Adding negative numbers can seem tricky at first, but it is straightforward once you understand the basic rules. Think of negative numbers as steps going down a staircase. When you add more negative numbers, you are going further down.

In the expression \(-10 + (-12)\), both \(-10\) and \(-12\) are negative. So, you're starting at \(-10\) on the number line and then taking 12 more steps in the negative direction. Together, these steps sum up to \(-22\), which means you are 22 steps below zero.

Here's how you can think about it in simple terms:

• Adding a negative is like subtracting a positive. So, \(-10 + (-12)\) simplifies to \(-(10 + 12)\).
• Keep track of your steps on the number line. If you keep going negative, your total becomes more negative.

Operation errors arise when there is a mix-up in how we are supposed to work with the numbers. In many problems, these errors come from mixing addition with multiplication or subtraction.

In the original example, the error was thinking the addition of negatives turned into multiplication, which isn't the case. When you see a plus sign between numbers, even if they're negative, you're still adding. The mistake of obtaining \(-120\) indicates multiplying instead, which is not needed here.

Always be clear about which operation the problem requires:

• Read expressions carefully to avoid using the wrong operation.
• Remember, combining negatives through addition keeps numbers negative instead of jumping to another operation like multiplication.

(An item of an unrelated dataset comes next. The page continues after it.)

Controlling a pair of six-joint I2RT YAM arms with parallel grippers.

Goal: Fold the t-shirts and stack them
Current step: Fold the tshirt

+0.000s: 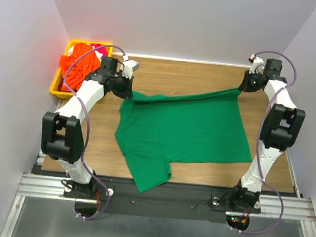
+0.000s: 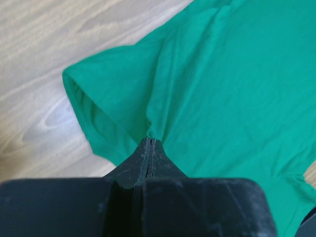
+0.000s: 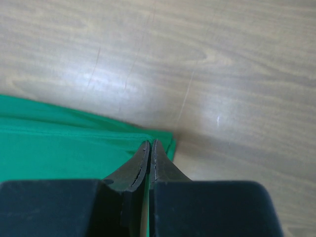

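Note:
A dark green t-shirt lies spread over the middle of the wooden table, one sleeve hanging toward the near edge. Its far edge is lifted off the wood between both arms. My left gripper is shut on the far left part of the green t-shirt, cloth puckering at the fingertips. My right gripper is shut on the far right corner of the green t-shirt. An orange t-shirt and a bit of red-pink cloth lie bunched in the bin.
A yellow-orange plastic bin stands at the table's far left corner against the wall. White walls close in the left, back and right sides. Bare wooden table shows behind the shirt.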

A number line is a fantastic visual tool that helps clarify integer addition, especially with negative numbers. Imagine a horizontal line with zero in the middle. All negative numbers are to the left, and positive numbers are to the right.

To solve \(-10 + (-12)\) using a number line, start at \(-10\) and move 12 units further to the left. This lands you at \(-22\), showing the accurate sum.

Using a number line is beneficial because:

• It offers a clear way to see where numbers are added or subtracted without confusion.
• You can see visually how adding negatives makes you go further left, making the sum more negative.

The number line is especially valuable when learning to add and subtract because it gives a concrete sense of how numbers move and change direction.